Recientemente se ha inscrito en el registro civil en nuestro país un niño con el nombre de pila de Goku, como se llama el héroe protagonista de “Dragon Ball”. Más precisamente, el nombre de pila completo es Goku Ceferino, ya que los padres quisieron incluir el segundo nombre por razones familiares. Goku Ceferino es muy pequeño todavía y no sabe que lleva en su nombre el signo de los tiempos: la sustitución del santoral por el reparto, de la Iglesia por la televisión, del bautismo por el frikismo. No ha sido el primero, aunque por motivos seguramente veraniegos es de quien más se está hablando. En España hay doscientas sesenta y ocho Chenoas, ochenta y seis Xenas, setenta y dos Aryas. Ciento sesenta y dos niños se llaman Logan. Como John Connor en la serie Terminator, Goku Ceferino es el elegido.
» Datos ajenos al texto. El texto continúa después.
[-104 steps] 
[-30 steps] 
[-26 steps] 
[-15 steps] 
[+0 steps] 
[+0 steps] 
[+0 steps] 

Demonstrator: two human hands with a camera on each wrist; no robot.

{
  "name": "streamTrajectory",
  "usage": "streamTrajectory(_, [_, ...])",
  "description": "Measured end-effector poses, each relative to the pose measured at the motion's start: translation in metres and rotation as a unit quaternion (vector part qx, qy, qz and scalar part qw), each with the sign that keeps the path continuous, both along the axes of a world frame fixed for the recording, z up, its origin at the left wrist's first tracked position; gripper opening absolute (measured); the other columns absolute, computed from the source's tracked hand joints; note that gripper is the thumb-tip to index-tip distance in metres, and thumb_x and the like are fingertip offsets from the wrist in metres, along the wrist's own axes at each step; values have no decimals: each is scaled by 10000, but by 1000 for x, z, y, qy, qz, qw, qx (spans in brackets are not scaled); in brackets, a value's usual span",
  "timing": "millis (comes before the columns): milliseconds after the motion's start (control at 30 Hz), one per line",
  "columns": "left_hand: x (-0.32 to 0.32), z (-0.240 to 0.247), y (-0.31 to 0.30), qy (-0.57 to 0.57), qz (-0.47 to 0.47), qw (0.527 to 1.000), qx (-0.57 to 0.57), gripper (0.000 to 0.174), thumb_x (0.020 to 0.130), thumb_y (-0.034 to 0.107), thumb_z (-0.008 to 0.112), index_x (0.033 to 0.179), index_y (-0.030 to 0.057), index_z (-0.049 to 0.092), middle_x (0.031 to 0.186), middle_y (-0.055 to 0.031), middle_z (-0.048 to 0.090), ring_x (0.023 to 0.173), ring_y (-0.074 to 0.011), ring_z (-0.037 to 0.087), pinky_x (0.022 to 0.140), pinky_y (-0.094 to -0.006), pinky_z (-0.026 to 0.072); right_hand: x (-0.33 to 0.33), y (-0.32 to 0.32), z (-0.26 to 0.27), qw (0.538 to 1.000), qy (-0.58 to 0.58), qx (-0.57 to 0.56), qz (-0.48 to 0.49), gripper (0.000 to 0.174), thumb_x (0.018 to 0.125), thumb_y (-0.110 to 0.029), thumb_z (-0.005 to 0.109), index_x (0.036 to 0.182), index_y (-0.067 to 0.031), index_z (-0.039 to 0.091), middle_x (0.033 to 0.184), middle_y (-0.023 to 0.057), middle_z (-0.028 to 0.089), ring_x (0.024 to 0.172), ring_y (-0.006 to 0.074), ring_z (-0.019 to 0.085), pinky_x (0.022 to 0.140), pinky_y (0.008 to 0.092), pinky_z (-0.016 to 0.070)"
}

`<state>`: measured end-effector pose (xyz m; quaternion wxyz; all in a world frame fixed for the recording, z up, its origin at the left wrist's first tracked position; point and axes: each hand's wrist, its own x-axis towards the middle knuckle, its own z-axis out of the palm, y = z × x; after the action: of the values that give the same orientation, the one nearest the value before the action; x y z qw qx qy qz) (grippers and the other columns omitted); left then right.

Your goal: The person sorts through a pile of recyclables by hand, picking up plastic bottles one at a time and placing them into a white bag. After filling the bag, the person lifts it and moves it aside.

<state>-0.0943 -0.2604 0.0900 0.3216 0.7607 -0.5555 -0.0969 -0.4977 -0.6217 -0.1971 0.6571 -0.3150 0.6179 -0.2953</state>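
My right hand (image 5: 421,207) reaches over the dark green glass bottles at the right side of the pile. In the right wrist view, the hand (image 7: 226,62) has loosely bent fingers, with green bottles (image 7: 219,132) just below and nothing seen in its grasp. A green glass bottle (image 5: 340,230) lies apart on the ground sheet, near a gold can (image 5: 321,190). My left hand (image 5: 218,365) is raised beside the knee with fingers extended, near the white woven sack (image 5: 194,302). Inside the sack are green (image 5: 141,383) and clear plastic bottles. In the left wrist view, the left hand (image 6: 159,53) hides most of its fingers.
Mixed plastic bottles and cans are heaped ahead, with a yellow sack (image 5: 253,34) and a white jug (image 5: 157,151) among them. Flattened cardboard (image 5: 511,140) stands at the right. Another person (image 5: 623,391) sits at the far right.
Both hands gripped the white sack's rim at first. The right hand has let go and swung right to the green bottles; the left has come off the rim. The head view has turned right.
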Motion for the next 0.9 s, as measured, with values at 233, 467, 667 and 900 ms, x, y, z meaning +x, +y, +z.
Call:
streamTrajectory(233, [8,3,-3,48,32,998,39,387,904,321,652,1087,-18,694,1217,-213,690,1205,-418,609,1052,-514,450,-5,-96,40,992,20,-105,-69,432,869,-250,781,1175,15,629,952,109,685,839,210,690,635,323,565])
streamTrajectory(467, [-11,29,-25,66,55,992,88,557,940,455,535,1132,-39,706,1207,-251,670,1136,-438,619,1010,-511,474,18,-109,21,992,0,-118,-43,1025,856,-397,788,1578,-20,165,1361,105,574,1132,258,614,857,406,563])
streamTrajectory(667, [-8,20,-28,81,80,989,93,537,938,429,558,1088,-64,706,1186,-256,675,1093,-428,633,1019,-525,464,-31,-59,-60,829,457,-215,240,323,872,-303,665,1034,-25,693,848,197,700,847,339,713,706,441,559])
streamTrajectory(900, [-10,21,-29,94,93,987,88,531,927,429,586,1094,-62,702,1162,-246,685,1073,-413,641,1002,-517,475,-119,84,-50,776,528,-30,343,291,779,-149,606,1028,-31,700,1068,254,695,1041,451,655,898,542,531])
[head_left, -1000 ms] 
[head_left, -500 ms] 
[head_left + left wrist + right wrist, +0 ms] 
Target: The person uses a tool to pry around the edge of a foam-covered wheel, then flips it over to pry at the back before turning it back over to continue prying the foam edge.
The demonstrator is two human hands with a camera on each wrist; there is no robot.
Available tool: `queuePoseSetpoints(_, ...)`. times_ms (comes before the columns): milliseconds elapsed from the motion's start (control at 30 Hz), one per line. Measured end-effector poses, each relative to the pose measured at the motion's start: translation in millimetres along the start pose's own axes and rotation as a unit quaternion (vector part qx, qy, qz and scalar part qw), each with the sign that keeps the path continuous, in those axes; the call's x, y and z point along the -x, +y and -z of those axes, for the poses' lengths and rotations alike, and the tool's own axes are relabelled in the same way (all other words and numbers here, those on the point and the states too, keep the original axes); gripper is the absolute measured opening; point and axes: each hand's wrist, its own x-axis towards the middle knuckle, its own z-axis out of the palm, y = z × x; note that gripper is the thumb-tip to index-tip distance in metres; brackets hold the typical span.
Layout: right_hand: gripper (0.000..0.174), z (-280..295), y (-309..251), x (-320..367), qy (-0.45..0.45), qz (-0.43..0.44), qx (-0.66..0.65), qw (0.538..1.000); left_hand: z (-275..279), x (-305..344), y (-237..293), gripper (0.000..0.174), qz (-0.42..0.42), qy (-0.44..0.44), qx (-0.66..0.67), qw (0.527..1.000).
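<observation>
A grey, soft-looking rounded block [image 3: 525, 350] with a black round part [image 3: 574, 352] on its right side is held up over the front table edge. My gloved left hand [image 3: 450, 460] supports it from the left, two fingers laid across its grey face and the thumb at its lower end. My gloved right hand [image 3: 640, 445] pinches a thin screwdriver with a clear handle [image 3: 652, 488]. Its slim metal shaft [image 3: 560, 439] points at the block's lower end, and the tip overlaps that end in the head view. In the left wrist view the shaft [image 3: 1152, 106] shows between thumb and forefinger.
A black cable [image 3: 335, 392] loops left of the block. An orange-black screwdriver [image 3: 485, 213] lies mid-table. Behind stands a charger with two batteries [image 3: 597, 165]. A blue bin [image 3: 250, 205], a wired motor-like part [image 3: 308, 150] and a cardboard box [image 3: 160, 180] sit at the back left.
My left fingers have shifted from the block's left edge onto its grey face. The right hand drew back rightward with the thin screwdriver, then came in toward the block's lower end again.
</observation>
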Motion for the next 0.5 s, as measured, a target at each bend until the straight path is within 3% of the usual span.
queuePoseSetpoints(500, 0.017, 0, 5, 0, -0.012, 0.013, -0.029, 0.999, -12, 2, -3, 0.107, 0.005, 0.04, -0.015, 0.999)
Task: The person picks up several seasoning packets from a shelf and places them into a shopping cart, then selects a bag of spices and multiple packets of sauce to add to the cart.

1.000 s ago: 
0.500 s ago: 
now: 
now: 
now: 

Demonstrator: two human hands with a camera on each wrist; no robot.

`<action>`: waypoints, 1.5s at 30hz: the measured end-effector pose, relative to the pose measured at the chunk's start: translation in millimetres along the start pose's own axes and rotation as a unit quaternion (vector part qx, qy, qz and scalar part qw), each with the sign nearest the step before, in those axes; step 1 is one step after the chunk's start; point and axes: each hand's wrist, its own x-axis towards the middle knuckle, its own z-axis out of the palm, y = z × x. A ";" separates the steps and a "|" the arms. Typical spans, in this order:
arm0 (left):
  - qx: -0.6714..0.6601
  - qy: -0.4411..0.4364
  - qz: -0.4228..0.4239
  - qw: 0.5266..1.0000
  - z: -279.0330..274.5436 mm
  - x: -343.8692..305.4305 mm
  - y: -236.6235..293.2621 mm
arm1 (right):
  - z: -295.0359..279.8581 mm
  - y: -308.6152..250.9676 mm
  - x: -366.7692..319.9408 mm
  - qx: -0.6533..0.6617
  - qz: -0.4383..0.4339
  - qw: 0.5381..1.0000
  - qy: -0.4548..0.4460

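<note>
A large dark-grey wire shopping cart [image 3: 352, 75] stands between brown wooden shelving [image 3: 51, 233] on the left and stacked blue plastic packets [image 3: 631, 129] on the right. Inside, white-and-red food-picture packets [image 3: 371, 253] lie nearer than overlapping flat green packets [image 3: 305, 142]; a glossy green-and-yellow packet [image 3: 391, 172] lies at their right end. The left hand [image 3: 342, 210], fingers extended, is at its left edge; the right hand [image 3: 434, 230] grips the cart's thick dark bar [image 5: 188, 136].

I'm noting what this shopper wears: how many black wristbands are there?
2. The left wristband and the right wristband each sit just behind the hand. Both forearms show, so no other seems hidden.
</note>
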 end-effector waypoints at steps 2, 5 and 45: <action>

El nombre es la primera respuesta que dan unos padres a la pregunta acerca de quién es su hijo. Twenge y Campbell cuentan en “La epidemia del narcisismo” un estudio acerca de cómo han ido cambiando los nombres que se ponen a los recién nacidos en Estados Unidos: si clásicamente los nombres buscaban conectar al niño con su familia, definiendo así su identidad, poco a poco los nombres han empezado a buscar desconectar al niño de dicha familia y acentuar su individualidad y su independencia. No recuerdo los porcentajes exactos, pero la proporción de nombres raros, únicos, nuevos, ha aumentado espectacularmente, mientras desciende a igual velocidad la de los nombres más tradicionales y normales. Y las fuentes de los nombres innovadores son tres: palabras inventadas, nombres de objetos emocionalmente positivos -Diamante, Galaxia, Felicidad, Lucero-, y personajes y estrellas de los medios de comunicación.
Todos somos hijos de nuestro tiempo, y Goku, necesariamente, es hijo del suyo. Sus padres han pretendido ponerle un nombre, y sin buscarlo han definido todo un momento de la historia. Qué no diéramos por saber cómo llamará Goku a sus propios hijos dentro de veinte o treinte años.